Task objective:
Reproduce, character for character, the entries from their opening line through the line with "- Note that".

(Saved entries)
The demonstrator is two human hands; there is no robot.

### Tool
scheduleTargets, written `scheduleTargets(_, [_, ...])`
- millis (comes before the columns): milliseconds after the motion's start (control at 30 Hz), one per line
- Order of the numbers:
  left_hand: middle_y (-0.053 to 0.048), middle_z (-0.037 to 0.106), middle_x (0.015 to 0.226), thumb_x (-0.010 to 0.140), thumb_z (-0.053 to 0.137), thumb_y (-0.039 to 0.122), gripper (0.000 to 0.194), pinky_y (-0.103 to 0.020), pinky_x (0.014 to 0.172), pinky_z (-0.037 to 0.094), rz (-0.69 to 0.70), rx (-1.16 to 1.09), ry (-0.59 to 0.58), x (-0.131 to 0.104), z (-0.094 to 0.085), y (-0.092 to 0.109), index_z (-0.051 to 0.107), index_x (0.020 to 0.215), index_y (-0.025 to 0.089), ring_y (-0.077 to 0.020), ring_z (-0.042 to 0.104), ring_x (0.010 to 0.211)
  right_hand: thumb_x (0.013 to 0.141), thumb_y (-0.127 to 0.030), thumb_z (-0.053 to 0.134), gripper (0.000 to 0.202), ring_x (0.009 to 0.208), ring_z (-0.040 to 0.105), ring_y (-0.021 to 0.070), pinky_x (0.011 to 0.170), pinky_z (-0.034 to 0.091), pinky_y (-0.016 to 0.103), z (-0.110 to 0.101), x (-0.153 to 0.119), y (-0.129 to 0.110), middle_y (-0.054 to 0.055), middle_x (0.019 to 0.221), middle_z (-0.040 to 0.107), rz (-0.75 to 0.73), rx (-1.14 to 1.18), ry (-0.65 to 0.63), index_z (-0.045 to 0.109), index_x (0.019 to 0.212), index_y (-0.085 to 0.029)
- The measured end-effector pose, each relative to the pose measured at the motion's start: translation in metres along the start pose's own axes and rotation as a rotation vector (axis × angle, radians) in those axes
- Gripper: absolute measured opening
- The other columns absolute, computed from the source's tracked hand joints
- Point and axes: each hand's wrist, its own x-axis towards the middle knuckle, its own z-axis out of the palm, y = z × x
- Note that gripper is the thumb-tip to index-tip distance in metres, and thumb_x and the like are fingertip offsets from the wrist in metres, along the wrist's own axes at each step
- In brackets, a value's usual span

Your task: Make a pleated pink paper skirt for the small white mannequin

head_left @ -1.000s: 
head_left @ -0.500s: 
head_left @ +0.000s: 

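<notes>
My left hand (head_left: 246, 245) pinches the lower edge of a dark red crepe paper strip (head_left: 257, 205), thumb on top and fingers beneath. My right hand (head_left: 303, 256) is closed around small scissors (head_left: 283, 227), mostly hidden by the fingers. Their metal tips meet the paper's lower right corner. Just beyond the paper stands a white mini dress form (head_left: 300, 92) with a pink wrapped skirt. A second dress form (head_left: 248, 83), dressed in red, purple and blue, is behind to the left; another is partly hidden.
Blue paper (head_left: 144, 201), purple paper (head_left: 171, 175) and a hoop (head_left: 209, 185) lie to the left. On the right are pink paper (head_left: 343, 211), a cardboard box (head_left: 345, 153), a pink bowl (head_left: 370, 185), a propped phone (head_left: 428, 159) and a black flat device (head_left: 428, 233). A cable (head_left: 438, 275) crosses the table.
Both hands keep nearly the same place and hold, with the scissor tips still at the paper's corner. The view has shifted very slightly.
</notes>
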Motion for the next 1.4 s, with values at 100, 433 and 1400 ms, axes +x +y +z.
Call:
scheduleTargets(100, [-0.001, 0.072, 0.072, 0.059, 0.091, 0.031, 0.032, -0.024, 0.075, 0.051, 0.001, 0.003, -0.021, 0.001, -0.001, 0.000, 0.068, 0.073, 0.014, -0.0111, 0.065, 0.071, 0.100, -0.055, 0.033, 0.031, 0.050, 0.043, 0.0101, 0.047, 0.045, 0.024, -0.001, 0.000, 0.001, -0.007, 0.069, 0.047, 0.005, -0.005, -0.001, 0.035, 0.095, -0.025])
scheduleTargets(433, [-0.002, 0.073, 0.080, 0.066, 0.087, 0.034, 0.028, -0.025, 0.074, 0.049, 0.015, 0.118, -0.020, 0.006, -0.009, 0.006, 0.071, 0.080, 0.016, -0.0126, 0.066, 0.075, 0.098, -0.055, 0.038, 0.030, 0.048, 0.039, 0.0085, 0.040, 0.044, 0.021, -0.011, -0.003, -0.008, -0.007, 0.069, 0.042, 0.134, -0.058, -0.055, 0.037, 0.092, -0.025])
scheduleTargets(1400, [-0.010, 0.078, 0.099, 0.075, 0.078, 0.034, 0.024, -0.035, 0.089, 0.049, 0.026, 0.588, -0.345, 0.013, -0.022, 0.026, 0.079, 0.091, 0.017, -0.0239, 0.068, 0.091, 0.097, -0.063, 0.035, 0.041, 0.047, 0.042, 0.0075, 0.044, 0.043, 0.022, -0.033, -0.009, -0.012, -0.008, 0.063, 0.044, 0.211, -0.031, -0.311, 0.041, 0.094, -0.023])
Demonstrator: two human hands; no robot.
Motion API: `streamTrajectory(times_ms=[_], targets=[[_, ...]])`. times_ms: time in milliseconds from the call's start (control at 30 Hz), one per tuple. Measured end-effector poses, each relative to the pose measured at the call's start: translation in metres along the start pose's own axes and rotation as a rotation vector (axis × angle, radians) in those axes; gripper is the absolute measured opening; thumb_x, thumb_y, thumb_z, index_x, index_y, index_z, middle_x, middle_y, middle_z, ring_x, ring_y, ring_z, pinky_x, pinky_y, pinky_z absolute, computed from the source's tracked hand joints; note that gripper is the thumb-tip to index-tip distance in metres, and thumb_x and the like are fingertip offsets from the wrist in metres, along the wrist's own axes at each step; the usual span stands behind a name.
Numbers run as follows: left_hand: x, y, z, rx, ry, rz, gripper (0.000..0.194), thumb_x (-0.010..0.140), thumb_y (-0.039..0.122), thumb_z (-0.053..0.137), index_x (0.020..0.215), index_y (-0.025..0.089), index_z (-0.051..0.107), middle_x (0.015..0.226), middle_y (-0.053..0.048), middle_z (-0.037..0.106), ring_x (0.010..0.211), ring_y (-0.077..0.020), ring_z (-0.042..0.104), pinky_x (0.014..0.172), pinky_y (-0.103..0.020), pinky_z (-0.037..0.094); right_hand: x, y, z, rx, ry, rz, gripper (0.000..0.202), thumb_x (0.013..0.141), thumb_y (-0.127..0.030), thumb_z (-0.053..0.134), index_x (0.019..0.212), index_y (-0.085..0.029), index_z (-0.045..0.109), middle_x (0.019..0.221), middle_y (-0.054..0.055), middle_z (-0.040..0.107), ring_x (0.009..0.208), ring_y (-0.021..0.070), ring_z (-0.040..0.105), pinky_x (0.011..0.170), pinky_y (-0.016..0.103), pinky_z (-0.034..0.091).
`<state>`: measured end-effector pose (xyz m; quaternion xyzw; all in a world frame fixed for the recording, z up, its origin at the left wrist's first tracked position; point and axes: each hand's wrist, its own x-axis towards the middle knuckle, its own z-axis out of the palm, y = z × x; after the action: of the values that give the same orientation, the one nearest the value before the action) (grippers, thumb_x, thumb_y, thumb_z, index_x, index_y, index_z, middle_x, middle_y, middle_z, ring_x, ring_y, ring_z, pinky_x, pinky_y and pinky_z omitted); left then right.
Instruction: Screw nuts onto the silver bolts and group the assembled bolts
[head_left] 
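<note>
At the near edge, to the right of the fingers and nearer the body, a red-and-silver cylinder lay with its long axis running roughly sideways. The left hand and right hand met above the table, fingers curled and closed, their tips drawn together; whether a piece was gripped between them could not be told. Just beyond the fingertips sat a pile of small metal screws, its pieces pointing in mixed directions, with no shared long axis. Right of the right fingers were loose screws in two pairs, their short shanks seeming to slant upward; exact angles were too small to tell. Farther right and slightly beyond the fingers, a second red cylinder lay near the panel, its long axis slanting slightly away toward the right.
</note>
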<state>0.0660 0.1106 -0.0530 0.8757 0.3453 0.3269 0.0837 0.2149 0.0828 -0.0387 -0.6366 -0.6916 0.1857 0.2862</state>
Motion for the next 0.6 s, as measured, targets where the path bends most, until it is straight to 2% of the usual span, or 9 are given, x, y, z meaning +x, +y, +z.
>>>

Output of the task:
The demonstrator is two human hands; there is no robot.

### Tool
scheduleTargets, written `scheduleTargets(_, [_, ...])`
- millis (comes before the columns): milliseconds after the motion's start (control at 30 Hz), one per line
- Order of the numbers:
  left_hand: middle_y (-0.053 to 0.048), middle_z (-0.037 to 0.106), middle_x (0.015 to 0.226), thumb_x (-0.010 to 0.140), thumb_z (-0.053 to 0.137), thumb_y (-0.039 to 0.122), gripper (0.000 to 0.194), pinky_y (-0.103 to 0.020), pinky_x (0.014 to 0.172), pinky_z (-0.037 to 0.094), rz (-0.69 to 0.70), rx (-1.16 to 1.09), ry (-0.59 to 0.58), x (-0.131 to 0.104), z (-0.094 to 0.085), y (-0.092 to 0.109), index_z (-0.051 to 0.107), index_x (0.020 to 0.215), index_y (-0.025 to 0.089), ring_y (-0.077 to 0.020), ring_z (-0.042 to 0.104), ring_x (0.010 to 0.211)
  right_hand: thumb_x (0.013 to 0.141), thumb_y (-0.127 to 0.030), thumb_z (-0.053 to 0.134), gripper (0.000 to 0.202), ring_x (0.009 to 0.208), ring_z (-0.040 to 0.105), ring_y (-0.021 to 0.070), pinky_x (0.011 to 0.170), pinky_z (-0.034 to 0.091), pinky_y (-0.016 to 0.103), z (-0.110 to 0.101), x (-0.153 to 0.119), y (-0.129 to 0.110), middle_y (-0.054 to 0.055), middle_x (0.019 to 0.221), middle_z (-0.040 to 0.107), rz (-0.75 to 0.73), rx (-1.14 to 1.18), ry (-0.65 to 0.63), index_z (-0.045 to 0.109), index_x (0.019 to 0.212), index_y (-0.085 to 0.029)
- The measured end-effector pose, each relative to the pose measured at the motion's start: translation in metres along the start pose's own axes and rotation as a rotation vector (axis × angle, radians) in those axes
- Gripper: absolute measured opening
- The other columns absolute, computed from the source's tracked hand joints
- Point and axes: each hand's wrist, its own x-axis towards the middle knuckle, its own z-axis out of the palm, y = z × x
- Note that gripper is the thumb-tip to index-tip distance in metres, and thumb_x and the like are fingertip offsets from the wrist in metres, along the wrist's own axes at each step

Nothing further is needed to complete this exercise.